1996年6月初夏,三峡工地晨雾弥漫,汽笛声贴着江面传来。采风团的大巴停在坝区临时码头,李讷下车后仰望着高耸的混凝土,神色凝重又带着难掩的激动。眼前这座正在合龙的大坝,正是父亲生前念兹在兹的宏愿。
江面翻涌不息,浪花击岸如战鼓。李讷的思绪回到20多年前,灯光下,毛泽东一次次伏案批阅治水方案的情景仍历历在目。老人曾说,“若三峡成事,百姓可安”。如今主体工程初具规模,那句话像江风一样不停拂过耳畔。
目光穿过灰白雾气,她忽然想到:三峡建设的武警水电部队政委正是刘源。这个念头让她心头一跳,脱口问身旁的工程师:“刘源今天在坝区吗?”对方愣了下,只说大概正在现场巡查,行踪未定。
车辆继续向西陵长江大桥驶去,青黛色的山体与碧水交错。李讷却止不住环顾,仿佛在寻找什么。四十多岁以上的人都懂,那些年失散的老朋友,一旦浮现,心里会掀起怎样的波澜。

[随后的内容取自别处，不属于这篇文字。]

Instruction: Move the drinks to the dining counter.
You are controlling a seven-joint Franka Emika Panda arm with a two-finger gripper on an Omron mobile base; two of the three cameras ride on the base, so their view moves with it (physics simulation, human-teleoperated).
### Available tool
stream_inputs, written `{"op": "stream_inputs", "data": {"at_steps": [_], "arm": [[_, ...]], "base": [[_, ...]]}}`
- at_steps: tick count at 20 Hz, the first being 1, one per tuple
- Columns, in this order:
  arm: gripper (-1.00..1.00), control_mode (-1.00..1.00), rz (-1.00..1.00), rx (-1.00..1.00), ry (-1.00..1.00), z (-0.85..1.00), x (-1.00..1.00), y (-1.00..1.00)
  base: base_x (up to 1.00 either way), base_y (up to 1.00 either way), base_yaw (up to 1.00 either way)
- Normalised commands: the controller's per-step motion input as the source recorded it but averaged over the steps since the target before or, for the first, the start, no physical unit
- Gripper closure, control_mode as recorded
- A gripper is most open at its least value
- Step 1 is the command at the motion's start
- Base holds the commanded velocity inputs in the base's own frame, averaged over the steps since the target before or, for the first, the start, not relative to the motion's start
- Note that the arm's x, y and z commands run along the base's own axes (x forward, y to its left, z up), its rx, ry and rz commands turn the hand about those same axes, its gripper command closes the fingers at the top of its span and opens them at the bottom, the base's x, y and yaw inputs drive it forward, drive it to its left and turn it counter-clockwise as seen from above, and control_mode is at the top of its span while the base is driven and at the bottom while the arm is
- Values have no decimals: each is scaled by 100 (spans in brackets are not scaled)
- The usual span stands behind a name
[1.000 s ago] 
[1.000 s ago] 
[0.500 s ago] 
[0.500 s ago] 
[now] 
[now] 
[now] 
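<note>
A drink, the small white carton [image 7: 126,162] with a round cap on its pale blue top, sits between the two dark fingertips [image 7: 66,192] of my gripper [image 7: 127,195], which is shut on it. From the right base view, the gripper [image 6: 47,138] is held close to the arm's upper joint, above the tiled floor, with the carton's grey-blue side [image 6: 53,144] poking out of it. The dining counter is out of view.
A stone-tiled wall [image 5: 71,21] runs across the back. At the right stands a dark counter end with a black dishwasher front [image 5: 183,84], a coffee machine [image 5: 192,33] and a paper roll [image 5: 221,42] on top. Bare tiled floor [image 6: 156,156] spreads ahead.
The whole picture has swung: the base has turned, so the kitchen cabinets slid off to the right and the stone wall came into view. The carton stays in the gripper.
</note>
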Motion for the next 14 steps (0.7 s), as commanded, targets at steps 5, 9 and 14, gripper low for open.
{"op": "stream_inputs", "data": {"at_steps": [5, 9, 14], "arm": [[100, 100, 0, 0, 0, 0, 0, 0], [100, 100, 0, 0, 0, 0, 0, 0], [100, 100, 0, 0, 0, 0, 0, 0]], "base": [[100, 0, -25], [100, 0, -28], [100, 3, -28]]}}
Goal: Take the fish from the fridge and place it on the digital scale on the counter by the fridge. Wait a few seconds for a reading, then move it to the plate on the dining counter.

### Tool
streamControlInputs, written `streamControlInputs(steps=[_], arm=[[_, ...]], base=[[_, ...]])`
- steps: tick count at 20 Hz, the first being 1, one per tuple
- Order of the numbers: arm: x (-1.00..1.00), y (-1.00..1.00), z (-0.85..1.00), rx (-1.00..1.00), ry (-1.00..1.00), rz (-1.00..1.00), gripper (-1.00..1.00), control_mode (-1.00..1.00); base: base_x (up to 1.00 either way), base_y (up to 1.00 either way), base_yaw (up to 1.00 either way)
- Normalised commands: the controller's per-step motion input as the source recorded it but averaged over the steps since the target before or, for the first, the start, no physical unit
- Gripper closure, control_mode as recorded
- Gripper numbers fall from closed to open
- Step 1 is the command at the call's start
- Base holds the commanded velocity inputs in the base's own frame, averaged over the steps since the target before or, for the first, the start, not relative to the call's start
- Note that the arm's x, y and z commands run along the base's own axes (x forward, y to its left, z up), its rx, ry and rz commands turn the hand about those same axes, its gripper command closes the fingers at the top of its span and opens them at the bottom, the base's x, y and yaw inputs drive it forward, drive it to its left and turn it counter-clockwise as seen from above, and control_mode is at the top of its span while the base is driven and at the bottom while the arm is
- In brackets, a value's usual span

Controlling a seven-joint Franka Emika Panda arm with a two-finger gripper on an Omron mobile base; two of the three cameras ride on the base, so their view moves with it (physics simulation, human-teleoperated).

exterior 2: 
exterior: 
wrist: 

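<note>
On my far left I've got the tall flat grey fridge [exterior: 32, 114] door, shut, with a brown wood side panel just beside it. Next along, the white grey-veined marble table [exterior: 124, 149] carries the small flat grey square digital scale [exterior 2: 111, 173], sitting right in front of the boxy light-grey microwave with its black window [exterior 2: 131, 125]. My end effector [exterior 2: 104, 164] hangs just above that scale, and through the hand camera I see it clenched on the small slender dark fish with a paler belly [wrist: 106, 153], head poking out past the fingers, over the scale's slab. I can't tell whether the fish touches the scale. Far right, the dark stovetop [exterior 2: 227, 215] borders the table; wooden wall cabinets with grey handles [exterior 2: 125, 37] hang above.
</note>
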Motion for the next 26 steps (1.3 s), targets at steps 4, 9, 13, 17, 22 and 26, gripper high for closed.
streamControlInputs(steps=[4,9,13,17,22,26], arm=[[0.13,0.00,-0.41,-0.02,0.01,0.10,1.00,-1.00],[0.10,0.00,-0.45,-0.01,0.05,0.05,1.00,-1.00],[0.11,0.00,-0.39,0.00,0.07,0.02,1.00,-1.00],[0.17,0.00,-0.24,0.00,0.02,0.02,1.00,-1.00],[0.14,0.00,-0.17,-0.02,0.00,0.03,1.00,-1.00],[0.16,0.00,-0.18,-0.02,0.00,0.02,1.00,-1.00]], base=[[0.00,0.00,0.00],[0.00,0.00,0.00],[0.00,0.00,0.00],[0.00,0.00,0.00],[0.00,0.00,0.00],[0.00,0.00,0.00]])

驶至桥中央,她忽见远处护栏旁站着一个挺拔的军装身影。对方双手负后,正凝望闸口。那熟悉的背影无需辨认,本能呼喊已冲出口:“源源!”车一晃停下,她推门疾步而去。
背影回头,是刘源。额角添了细纹,却仍带着少年时的爽朗。他迎上来,声音微颤:“姐姐——”两人紧紧拥抱,泪水湿透衣襟。站在一旁的年轻官兵一时忘了敬礼,只觉眼前一幕比大坝更震撼:这是历经风雨才得以续上的亲情。
高峡对话短而热烈——“你怎样?”“挺好,想你。”随后,一阵沉默,只有江水奔涌的轰鸣。李讷擦了擦泪,看向巍峨的闸墩:“爸总担心长江洪水,你们把事情办到了。”刘源点头:“我们只是续了前辈的愿。”
镜头倒回,1950年代。中南海里桂花香正浓,院墙内外四处可见孩子们的笑闹。年方六七岁的刘源踏着青石板,跟在比自己大一轮的李讷身后,嘴里喊着“姐姐等等”。她教他握毛笔,写“江山”两字,他却更想拉她去台阶下捉知了。
这种天然的亲近维持了十多年,直到1966年风雨骤来。刘源被派往河南劳动,李讷则随大队去了江西。通讯阻隔,红墙内外的童年情谊,被尘封在一摞未寄出的信里。1969年冬,刘少奇病逝;1976年秋,毛泽东长眠,北京的天空仿佛低了半尺。
改革开放开启新局。刘源复学、从军,屡立新功;李讷悄悄回到北京,以抄写、书法养家。她刻意低调,从不提往日的门第光环,只想安顿生活。王光美出狱后,几次托人给李讷送去补贴——母亲的情分,孩子记在心底。
当三峡工地急需有实战经验的军队工程力量时,刘源率武警水电部队进驻高峡深谷。烈日下,他顶着安全帽往来穿梭,谁也不知这位政委的背包里,压着几封三十年前写给“李姐”的折叠信纸。
那天桥上的重逢,像是命运的返照。晚饭时,他终于把旧信递出,“当年不敢寄,现在补上。”李讷翻开第一封,纸已发黄,字迹却清晰:小学生的稚拙里,是对“姐姐”真切的思念。她失笑,也释怀。现实不仅还了这份挂念,还把长江的波涛端到他们面前做见证。
此后十余年,每当刘源回京,总会抽空去看望这位“李姐姐”;而李讷筹办书画义展,也常收到他悄悄捐出的善款。2006年10月,王光美病逝,白纸黑幅间,李讷压着泪水扶着刘源的臂弯,说了句沉沉的话:“老人家走了,咱们要好好活着。”这句话,像接力棒,再次落在两人手中。
岁月流转,西陵长江大桥每天都有新游客拍照留念。很少人知道,那里曾有过一次久别重逢;更少人想到,三峡工程除了技术细节,还埋藏了两位长者对父辈夙愿的回应。每当江水拍岸,那一声“源源”似乎仍在峡谷回响,提醒后来人:山河伟业,靠一代代人接力,靠一颗颗赤子之心。